Our Faculty

   

David Euston

Damage to the prefrontal cortex, a part of the frontal lobes, can result in poor planning, unreasonable risk taking, and inappropriate social behaviour. The prefrontal cortex thus plays a crucial role in the decision making and emotional regulation that allow us, as humans, to function smoothly in our personal lives.The lives of rats are arguably simpler than our own, but they must solve many of the same everyday tasks as humans: deciding whom to fight and whom to befriend, knowing when to react in anger and when to appease, deciding when to keep searching (e.g., for food) or when to stay with what you have. Rats, too, have a prefrontal cortex which, anatomically, looks a lot like parts of the human prefrontal cortex and may serve a similar purpose. The functioning of this region in the rat's brain is the focus of David Euston's research.

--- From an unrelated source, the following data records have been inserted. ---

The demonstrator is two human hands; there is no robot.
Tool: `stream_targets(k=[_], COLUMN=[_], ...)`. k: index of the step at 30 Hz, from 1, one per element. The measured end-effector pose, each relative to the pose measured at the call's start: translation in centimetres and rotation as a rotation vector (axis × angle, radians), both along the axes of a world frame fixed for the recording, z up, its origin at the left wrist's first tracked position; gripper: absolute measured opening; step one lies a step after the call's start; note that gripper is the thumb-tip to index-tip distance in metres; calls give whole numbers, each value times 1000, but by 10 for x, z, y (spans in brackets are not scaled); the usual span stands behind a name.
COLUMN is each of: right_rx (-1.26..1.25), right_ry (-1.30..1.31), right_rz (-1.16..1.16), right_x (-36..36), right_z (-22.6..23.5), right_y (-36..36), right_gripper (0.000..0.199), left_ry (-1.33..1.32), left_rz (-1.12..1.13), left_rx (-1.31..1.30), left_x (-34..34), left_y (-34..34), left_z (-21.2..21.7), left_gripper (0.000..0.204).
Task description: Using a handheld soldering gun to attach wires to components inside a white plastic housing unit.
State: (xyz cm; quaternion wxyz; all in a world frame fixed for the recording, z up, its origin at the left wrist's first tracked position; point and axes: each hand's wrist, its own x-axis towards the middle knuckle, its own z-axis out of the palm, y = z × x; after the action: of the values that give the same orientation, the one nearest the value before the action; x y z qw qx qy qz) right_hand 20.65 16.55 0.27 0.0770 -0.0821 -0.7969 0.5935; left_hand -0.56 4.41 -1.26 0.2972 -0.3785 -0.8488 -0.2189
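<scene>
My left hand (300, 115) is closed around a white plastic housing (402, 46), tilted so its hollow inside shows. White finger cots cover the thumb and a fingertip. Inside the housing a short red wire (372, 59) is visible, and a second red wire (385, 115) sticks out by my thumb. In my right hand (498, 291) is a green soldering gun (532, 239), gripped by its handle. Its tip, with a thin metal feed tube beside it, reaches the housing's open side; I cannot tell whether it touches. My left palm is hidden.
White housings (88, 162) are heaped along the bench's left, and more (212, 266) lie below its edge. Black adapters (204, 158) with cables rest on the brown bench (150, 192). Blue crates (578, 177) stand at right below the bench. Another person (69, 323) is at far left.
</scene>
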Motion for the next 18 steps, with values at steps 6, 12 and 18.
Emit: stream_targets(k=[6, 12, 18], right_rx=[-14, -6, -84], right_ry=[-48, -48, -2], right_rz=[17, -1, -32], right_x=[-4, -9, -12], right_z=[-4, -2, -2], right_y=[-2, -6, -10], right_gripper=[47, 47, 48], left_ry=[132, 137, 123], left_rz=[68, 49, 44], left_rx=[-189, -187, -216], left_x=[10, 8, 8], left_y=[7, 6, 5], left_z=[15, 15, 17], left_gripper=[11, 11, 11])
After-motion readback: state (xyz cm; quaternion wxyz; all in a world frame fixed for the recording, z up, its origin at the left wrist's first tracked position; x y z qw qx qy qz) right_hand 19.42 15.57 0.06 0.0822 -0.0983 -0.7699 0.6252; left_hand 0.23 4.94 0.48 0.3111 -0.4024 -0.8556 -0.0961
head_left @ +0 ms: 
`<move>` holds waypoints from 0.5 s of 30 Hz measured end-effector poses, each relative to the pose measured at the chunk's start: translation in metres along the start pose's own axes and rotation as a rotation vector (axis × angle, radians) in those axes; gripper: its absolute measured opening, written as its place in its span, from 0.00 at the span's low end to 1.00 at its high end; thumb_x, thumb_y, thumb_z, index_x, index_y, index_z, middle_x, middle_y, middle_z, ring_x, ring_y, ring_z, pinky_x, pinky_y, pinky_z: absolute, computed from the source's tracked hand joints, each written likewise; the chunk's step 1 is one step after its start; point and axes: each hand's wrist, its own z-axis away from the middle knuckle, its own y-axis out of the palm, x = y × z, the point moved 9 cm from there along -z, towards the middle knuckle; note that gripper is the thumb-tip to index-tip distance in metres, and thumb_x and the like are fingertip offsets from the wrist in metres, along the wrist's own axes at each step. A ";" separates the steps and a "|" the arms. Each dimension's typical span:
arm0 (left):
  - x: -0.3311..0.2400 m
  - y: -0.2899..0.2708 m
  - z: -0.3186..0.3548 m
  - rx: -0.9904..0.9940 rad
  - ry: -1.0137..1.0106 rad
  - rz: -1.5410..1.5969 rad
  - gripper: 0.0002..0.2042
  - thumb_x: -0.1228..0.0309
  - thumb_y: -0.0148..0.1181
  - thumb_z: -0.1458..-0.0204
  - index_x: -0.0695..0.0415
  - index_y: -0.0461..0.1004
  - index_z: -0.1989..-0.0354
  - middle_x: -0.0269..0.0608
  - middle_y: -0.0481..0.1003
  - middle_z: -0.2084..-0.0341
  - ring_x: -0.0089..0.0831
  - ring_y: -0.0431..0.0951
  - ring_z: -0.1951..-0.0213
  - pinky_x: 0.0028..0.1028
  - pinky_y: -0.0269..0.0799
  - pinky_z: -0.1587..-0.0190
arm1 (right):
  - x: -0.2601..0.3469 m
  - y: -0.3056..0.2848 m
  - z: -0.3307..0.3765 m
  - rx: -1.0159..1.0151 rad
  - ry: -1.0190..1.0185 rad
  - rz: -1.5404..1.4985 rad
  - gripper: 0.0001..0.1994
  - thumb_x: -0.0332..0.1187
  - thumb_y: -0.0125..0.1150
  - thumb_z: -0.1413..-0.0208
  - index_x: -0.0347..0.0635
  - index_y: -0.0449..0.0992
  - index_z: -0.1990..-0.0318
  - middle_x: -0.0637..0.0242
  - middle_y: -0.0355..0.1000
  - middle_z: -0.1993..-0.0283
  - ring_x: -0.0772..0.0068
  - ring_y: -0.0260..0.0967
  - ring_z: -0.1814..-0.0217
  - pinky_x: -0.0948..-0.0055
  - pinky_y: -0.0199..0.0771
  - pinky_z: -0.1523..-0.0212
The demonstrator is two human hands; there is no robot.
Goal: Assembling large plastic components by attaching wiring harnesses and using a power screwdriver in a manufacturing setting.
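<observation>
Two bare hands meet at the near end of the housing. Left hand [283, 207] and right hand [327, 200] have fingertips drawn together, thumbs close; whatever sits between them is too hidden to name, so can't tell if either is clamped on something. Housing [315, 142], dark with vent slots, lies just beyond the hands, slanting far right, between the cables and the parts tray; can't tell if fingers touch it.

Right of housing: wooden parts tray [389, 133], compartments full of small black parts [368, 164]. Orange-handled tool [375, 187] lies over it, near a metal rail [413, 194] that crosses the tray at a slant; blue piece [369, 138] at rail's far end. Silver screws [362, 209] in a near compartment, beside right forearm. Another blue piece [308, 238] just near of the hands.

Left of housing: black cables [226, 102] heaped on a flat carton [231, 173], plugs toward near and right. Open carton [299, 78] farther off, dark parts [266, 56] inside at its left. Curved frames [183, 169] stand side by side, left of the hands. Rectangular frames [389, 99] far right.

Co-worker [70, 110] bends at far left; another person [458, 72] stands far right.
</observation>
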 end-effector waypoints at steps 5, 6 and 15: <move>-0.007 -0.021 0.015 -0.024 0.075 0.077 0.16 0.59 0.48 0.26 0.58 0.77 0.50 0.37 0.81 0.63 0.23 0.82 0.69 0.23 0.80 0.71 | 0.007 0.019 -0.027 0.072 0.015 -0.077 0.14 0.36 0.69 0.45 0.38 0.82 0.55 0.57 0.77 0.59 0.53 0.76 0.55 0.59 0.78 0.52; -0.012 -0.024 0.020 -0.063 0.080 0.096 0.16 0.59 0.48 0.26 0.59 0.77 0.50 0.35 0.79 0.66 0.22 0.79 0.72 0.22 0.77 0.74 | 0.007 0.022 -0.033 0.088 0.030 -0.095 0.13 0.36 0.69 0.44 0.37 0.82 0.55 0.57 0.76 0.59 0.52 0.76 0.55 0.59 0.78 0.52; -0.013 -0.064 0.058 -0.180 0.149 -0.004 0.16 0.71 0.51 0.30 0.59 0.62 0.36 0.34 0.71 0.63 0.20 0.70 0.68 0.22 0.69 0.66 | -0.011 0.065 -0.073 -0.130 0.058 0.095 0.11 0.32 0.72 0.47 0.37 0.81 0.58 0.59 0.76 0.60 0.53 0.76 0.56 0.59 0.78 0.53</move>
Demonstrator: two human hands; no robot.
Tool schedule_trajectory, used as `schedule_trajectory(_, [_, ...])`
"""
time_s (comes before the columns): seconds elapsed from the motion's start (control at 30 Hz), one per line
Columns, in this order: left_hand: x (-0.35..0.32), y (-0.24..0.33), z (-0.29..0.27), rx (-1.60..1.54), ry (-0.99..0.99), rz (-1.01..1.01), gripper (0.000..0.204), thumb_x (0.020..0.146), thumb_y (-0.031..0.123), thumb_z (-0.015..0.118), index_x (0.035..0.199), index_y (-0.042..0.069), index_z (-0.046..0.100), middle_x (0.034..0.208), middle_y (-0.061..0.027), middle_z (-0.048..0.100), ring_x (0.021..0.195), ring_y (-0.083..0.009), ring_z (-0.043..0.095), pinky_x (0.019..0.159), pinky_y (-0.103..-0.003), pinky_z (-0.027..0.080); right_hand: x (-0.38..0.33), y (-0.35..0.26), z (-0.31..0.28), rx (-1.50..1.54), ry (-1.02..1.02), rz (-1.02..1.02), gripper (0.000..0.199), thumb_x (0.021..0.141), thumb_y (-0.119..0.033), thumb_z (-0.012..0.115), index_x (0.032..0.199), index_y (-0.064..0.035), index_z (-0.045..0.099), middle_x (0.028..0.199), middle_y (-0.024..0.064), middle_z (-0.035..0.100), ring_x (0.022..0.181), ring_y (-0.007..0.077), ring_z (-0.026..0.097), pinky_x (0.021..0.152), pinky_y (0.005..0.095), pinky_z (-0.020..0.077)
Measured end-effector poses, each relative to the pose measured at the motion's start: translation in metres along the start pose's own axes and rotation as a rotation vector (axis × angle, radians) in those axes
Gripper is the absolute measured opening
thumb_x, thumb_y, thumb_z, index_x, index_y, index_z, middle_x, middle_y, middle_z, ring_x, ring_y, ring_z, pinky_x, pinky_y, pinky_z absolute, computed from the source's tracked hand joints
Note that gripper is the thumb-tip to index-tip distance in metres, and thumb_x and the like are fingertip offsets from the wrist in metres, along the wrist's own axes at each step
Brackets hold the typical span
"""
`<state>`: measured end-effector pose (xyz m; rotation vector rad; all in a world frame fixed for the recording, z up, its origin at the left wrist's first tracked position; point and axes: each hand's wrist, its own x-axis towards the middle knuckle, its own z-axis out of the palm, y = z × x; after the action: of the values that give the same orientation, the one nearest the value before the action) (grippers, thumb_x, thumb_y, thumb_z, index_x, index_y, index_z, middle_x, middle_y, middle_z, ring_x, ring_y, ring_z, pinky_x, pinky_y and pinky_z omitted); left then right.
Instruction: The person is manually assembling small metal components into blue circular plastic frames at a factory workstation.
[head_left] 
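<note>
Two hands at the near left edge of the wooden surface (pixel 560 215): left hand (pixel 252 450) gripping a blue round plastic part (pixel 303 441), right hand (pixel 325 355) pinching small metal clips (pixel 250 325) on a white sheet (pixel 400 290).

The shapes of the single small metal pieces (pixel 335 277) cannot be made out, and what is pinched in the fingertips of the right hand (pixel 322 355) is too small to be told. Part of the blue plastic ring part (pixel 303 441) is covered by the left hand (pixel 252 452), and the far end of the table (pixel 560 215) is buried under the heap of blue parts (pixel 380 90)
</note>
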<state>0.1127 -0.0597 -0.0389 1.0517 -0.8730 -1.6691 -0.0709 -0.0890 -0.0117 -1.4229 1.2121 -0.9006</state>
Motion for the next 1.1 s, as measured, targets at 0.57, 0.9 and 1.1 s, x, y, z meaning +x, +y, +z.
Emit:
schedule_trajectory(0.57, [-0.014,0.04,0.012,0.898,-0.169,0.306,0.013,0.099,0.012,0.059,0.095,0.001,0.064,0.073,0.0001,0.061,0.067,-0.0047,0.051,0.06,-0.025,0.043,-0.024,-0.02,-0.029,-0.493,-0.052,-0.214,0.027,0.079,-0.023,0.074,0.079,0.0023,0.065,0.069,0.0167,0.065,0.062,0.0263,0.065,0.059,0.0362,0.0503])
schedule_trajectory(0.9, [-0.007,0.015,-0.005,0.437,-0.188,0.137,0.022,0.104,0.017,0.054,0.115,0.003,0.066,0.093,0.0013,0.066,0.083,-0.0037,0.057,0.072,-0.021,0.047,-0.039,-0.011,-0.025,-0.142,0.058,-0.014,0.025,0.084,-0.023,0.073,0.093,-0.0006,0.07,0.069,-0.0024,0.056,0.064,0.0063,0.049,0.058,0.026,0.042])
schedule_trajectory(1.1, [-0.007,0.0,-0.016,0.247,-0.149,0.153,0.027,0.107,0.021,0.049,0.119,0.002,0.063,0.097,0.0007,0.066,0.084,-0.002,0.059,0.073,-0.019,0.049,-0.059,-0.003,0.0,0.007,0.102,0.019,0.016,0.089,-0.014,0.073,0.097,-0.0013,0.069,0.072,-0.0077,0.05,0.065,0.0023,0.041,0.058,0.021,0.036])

By looking at the activity of individual brain cells during complex decision-making tasks, Dr. Euston hopes to uncover how the prefrontal cortex integrates sensory input, memory, and emotional state to guide the rat in adaptive behaviour. Because many brain structures, including parts of the prefrontal cortex, are conserved across species, uncovering the computations served by the rat prefrontal cortex will hopefully shed light on the functioning of our own prefrontal cortex.

Robbin Gibb

Dr. Gibb’s current research focus is on the role of parental (maternal or paternal) experience-either prenatal or preconception, on brain development and plasticity in offspring. One aspect of this research is to study how recovery from early brain injury is impacted by parental experiences. The Gibb Lab studies both positive (e.g. enrichment, tactile stimulation) and negative (e.g. stress, alcohol) experiences and have seen that preconception and prenatal experience have a profound impact on offspring behaviour and neuro-anatomy. The goal of this research is to further understand the impact that pre-birth experience has on the wiring of the developing brain and ultimately its function. Research outcomes will enable a better understanding of how these very early experiences shape brain responses to later experiences.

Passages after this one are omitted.